Show Report
It's striking when discussing Owens' work how many people will curl their lips ever so slightly and confess they are not that big a fan.
The contents of a journalist's notebook after a fashion show are a strange and sometimes bewildering thing. Example: 'Clare McCardell / bin-liners and duct tape / Industrial / High priestesses.' That's what I came away with after the Rick Owens Spring/Summer 2012 show - but it's completely and utterly inept when it comes to describing the collection he offered.
Inept is perhaps harsh, but it's nigh-on impossible to convey the power of a Rick Owens show. If the European austerity measures ever extend to curtailing the elaborate showcasing of high fashion, I would invite any European Monetary Fund official to watch an Owens presentation.
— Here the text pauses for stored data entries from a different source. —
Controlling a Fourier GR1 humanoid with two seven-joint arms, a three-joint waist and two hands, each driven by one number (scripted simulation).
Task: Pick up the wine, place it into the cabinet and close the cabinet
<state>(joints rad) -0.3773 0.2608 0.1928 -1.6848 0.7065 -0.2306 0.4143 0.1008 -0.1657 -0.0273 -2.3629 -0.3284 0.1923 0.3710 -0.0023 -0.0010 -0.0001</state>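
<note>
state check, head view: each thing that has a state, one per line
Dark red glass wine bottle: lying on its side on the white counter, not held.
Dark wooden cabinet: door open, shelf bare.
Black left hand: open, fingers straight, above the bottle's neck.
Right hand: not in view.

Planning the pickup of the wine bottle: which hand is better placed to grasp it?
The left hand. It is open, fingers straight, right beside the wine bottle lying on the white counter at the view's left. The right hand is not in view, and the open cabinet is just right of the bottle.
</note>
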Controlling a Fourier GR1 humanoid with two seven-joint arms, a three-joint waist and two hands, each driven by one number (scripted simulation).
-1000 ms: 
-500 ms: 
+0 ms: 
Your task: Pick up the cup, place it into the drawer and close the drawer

There's no way they could come away unmoved.
It's striking when discussing Owens' work how many people will curl their lips ever so slightly and confess they are not that big a fan. The world seems to be divided between these, and the Owens fanatics who wear little else. The hazy middle ground are the generations of designers, young and old, new and established, who may not wear Owens but certainly look to him as a cornerstone of inspiration. I'll not throw out accusations of plagiarism, but many are much more 'inspired' by the intricacies of Owens' aesthetic than they would ever admit.
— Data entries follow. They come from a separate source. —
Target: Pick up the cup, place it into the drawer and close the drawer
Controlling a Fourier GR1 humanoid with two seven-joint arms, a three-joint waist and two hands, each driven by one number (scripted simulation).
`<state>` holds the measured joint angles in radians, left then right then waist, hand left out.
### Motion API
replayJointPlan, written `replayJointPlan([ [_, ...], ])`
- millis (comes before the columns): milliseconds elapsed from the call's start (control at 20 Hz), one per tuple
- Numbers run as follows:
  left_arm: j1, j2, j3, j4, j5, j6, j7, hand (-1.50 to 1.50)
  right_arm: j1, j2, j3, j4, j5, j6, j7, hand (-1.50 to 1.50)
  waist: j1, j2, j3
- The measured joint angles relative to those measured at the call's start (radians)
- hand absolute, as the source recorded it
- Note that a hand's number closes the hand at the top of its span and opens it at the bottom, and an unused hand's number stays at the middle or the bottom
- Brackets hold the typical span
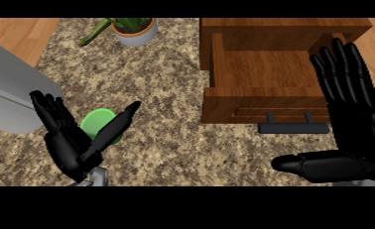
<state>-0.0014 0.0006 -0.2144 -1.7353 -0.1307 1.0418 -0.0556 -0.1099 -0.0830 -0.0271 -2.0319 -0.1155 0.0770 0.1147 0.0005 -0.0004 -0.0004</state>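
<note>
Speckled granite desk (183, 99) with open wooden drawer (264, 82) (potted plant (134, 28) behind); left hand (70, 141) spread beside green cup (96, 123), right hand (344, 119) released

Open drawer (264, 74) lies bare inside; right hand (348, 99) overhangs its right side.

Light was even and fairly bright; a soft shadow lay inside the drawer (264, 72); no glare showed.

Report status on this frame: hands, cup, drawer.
Left hand open beside green cup, no grasp. Right hand open over drawer. Drawer open, cup not inside. Potted plant off the path.
</note>
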Motion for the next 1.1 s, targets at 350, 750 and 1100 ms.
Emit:
replayJointPlan([
  [350, 0.076, 0.0, 0.028, 0.071, 0.19, -0.005, -0.203, -1.5, 0.006, -0.002, 0.0, -0.018, -0.007, 0.007, 0.023, -1.5, 0.0, 0.0, 0.0],
  [750, 0.089, 0.005, 0.069, 0.222, 0.427, -0.074, -0.44, -1.5, 0.02, 0.0, 0.003, -0.052, -0.016, 0.015, 0.041, -1.5, -0.001, 0.0, 0.0],
  [1100, 0.09, 0.002, 0.099, 0.346, 0.577, -0.145, -0.61, -1.5, 0.007, -0.007, -0.016, -0.044, -0.033, 0.029, 0.043, -1.5, 0.0, 0.0, 0.001],
])
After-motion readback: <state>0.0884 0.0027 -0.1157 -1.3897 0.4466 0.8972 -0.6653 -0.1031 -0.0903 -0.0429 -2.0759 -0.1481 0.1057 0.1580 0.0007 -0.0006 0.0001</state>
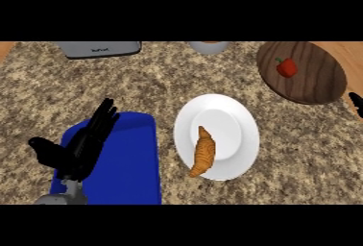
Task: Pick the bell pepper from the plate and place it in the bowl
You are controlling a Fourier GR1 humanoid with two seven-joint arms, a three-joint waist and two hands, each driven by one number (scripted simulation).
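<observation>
Nearest the camera is the left hand (81, 144), its fingers straight and spread, holding nothing, raised over a blue mat (131, 158) at the lower left of the table (106, 86). Just right of the mat sits a white plate (227, 115) carrying a croissant (203, 153), whose long axis runs roughly toward and away from the robot.

Far right and at the back of the table lies a dark wooden round plate (312, 81), and the bell pepper (285, 67) rests on it, red with a small green stem, near the plate's back left part. It is compact, with no clear long axis.

From the left hand the pepper lies well apart, up and to the right across the white plate. Only a dark tip of the right hand (356, 104) shows at the right edge, just beside the wooden plate; I cannot tell how its fingers stand. It looks far nearer the pepper, so the pick probably suits it.

A toaster (99, 48) and a white vessel (210, 46), possibly the bowl, are cut off at the top.
</observation>
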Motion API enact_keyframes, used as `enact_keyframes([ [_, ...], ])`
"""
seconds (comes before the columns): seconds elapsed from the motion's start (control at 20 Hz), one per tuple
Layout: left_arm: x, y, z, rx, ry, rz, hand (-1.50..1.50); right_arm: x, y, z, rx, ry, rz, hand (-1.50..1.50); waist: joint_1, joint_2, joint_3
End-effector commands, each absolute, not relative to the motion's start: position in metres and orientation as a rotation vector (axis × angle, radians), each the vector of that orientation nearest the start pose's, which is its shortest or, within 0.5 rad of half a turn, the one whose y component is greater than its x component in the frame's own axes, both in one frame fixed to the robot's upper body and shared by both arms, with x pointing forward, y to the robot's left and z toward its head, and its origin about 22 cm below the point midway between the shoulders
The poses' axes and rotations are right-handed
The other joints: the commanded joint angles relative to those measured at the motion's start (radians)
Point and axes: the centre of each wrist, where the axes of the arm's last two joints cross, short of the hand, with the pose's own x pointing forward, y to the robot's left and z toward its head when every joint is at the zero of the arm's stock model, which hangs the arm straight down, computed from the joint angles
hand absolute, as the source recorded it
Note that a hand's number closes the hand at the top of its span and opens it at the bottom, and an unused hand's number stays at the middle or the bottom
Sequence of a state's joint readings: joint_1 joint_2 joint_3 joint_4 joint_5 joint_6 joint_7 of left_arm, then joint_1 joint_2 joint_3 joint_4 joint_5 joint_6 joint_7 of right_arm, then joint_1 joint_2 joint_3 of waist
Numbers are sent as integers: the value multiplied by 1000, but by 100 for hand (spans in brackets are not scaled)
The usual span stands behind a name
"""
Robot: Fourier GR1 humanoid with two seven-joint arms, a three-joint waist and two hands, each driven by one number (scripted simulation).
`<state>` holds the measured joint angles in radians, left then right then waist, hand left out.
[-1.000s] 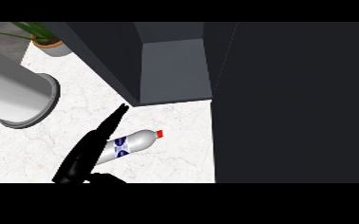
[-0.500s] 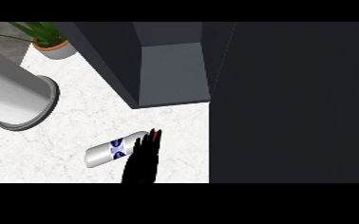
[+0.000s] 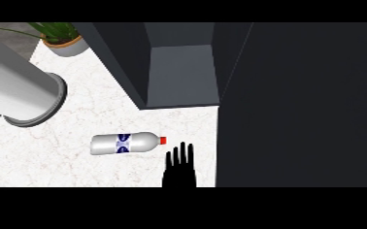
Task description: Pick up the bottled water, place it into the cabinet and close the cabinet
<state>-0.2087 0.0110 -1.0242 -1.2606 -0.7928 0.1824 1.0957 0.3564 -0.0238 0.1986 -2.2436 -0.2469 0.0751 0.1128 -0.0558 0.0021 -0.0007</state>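
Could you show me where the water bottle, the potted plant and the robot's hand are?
bottled water (image 3: 126, 143): head view, on its label, lying on the counter.
potted plant (image 3: 66, 46): head view, on the pot's side.
hand (image 3: 180, 171): head view, on its palm, fingers straight.

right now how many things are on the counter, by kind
bottled water: 1
potted plant: 1
grey cylinder: 1
cabinet: 1
total: 4
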Motion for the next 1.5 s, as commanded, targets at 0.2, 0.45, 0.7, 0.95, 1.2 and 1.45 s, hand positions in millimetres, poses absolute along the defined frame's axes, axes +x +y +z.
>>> enact_keyframes([
  [0.2,160,-4,-35,723,-787,-1134,-150,119,-213,84,312,-1786,-48,-150,26,-3,0],
  [0.45,187,-12,-10,761,-837,-1110,-150,119,-217,68,326,-1788,-72,-150,27,-3,1],
  [0.7,198,-5,-28,792,-878,-1127,-150,116,-227,87,305,-1841,-71,-150,39,-2,1],
  [0.95,221,8,-36,807,-827,-1168,-150,111,-213,81,314,-1823,-89,-150,47,-3,1],
  [1.2,248,16,-38,844,-801,-1206,-150,111,-220,63,324,-1813,-43,-150,45,-1,1],
  [1.45,256,38,-11,889,-787,-1176,-150,103,-220,74,311,-1825,-68,-150,54,-4,1],
])
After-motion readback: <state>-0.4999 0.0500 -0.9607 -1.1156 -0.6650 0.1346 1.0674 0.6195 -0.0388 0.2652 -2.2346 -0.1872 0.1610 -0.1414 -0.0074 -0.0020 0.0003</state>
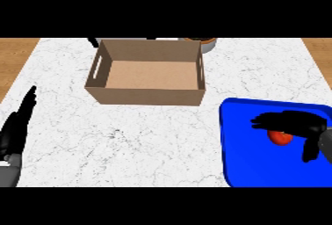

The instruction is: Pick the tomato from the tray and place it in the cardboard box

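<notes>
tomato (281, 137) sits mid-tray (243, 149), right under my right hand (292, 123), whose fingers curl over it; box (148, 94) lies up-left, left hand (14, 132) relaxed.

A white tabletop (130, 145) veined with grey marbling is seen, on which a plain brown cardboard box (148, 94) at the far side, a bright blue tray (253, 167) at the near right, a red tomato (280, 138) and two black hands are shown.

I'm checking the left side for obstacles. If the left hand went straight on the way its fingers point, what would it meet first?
The left hand points up the view along the white counter. Its line passes left of the cardboard box, so the way looks free, though depth is unclear.
</notes>
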Robot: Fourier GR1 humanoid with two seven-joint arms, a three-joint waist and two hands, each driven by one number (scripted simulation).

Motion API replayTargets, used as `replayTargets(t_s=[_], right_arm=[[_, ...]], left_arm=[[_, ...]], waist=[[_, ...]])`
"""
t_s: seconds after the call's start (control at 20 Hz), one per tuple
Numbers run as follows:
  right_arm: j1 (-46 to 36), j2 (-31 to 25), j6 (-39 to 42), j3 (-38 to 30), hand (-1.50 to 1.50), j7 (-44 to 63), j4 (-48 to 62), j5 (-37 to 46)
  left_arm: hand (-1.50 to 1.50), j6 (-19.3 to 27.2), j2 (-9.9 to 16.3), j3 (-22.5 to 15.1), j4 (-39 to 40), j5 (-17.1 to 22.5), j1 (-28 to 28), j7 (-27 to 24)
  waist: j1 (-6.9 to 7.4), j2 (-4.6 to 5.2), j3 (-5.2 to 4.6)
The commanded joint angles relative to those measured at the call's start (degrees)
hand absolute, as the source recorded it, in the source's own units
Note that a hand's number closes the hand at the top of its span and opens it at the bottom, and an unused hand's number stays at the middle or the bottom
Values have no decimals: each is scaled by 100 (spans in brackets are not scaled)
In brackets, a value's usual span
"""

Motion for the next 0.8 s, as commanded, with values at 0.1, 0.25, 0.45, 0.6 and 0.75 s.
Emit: replayTargets(t_s=[0.1,0.25,0.45,0.6,0.75], right_arm=[[-57,547,-507,-442,150,-102,562,250],[32,471,-876,-754,150,-182,183,-32],[-58,668,-1246,-964,150,-242,356,114],[209,1428,-1073,-1635,150,2609,607,-443],[567,1438,-1203,-2180,150,3562,924,-797]], left_arm=[[0,-99,-93,140,-203,-120,-6,184],[0,-185,-135,174,120,-73,-43,-167],[0,-60,-213,176,-124,-255,-85,161],[0,-31,-154,224,9,-170,160,68],[0,54,-31,391,86,-171,247,118]], waist=[[34,10,5],[-20,2,2],[10,4,4],[-275,-122,-22],[-744,-249,-50]])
This, of course, is of no concern to Owens himself. His aesthetic is may be often imitated, but it has never been equalled, and that's because Owens is continually evolving his style. The evolution is slow - because that's how real evolution works, not fashion's rats-from-a-sinking-ship leap from theme to theme. This season, Owens ran with the couture theme of his last Autumn/Winter collection. But rather than last round's Charles James and Balenciaga reference, we had Givenchy. He inherited Cristobal's mantle after his closure in the sixties, so it's entirely logical that he would be the next step. The pagoda sleeves and slightly puffed peplums caused by empire-line drawstring waists recalled Givenchy's Bettina blouses. They also put me in mind of Clare McCardell's work: Owens is an American in Paris so that couture grace was combined with a sportswear mentality that originates distinctly from the USA. Those bin-liners and that duct-tape came at the end, graphic short jackets seemingly woven from hardcore industrial materials, artfully patched together. They were statement-making closers, intriguing in their combination of man-made and natural materials, an undercurrent of many collections this season. Unlike so many outre interpretations of that idea, however, they were eminently, immediately wearable. And that is Owens' immense skill: translating the high fashion and the high concept seamlessly to a woman's wardrobe.